Hitchcock utilizza diverse controfigure per Norma. Margo Epper, una giovane stunt, per la scena della doccia e Anna Dore per tutte quelle in cui ci deve essere il contatto fisico. Invece il regista si avvale di Mitzi, una stunt affetta da nanismo che lavora in un circo, per le inquadrature dall’alto sulle scale. Anche la voce di Norma è composita. Paul Jasmin, fotografo di moda e pittore, all’epoca delle riprese è utilizzato dal regista inglese per la voce di scena del personaggio. Mentre la voce fuori campo è prestata dall’attrice Virginia Gregg con il contributo di un’altra interprete, Jeanette Nolan.
Norma è una figura materna una e trina nella sua composizione per lo schermo. La frammentazione del soffio vitale al personaggio crea i presupposti della sua presenza-assenza fin dall’inizio. E l’inganno è voluto e orchestrato da Alfred Hitchcock fin dall’ideazione di Psycho.

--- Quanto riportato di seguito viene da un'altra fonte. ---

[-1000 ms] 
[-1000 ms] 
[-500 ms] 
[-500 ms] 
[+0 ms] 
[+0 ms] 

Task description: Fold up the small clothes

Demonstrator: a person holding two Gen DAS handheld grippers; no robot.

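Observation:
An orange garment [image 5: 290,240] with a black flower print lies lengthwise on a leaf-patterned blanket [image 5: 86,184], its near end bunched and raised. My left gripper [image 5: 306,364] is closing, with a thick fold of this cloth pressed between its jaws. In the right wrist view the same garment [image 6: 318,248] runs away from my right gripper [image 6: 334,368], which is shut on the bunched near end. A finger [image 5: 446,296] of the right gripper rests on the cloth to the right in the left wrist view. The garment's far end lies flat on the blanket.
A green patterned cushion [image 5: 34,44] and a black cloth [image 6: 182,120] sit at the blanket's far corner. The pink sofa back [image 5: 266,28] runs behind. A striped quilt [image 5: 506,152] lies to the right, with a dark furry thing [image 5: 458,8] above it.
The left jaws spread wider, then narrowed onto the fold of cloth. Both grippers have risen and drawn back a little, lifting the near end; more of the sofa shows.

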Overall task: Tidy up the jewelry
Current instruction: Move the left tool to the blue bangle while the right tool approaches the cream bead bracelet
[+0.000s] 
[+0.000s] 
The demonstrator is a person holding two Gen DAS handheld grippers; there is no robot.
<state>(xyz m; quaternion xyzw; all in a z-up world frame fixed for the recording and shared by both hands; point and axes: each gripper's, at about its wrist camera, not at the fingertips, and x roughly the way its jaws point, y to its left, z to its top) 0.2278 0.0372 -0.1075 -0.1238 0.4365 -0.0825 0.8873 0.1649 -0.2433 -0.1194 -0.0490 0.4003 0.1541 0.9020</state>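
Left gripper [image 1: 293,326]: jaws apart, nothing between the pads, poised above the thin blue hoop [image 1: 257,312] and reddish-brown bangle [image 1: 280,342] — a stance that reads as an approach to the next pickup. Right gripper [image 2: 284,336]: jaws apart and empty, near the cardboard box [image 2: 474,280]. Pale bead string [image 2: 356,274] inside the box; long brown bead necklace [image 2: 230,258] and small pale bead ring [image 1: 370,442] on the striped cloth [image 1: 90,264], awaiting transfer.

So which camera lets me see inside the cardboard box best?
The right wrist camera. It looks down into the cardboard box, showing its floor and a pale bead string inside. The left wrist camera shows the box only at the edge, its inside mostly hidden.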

Hitchcock diede alla stampa l’annuncio che le candidate più probabili al ruolo della madre erano Judith Anderson e Helen Hayes. Questo scatenò un diluvio di lettere e telegrammi da attrici veterane e dai loro agenti, nella speranza di ottenere il ruolo.
Persino una delle attrici che lavorò con lui in Delitto per Delitto (Strangers on a Train, 1951), Norma Varden, gli telegrafa personalmente per sapere se c’è la possibilità di avere la parte. Hitchcock declina con il suo solito freddo umorismo.
La presenza-assenza di Norma ha vita al di fuori dello schermo, esistendo solo nell’aspirazione di chi vuole interpretarla. Così come il desiderio porta lo spettatore a vedere il film e Norman a possedere Marion. Norma, il suo cadavere mummificato nel finale, è la rappresentazione del potere finzionale della macchina cinema e nell’essere creatrice e distruttrice dell’immaginario collettivo. Il Cinema è Venere, donna e madre. Il Cinema è Norma e gli spettatori sono Norman o Marion.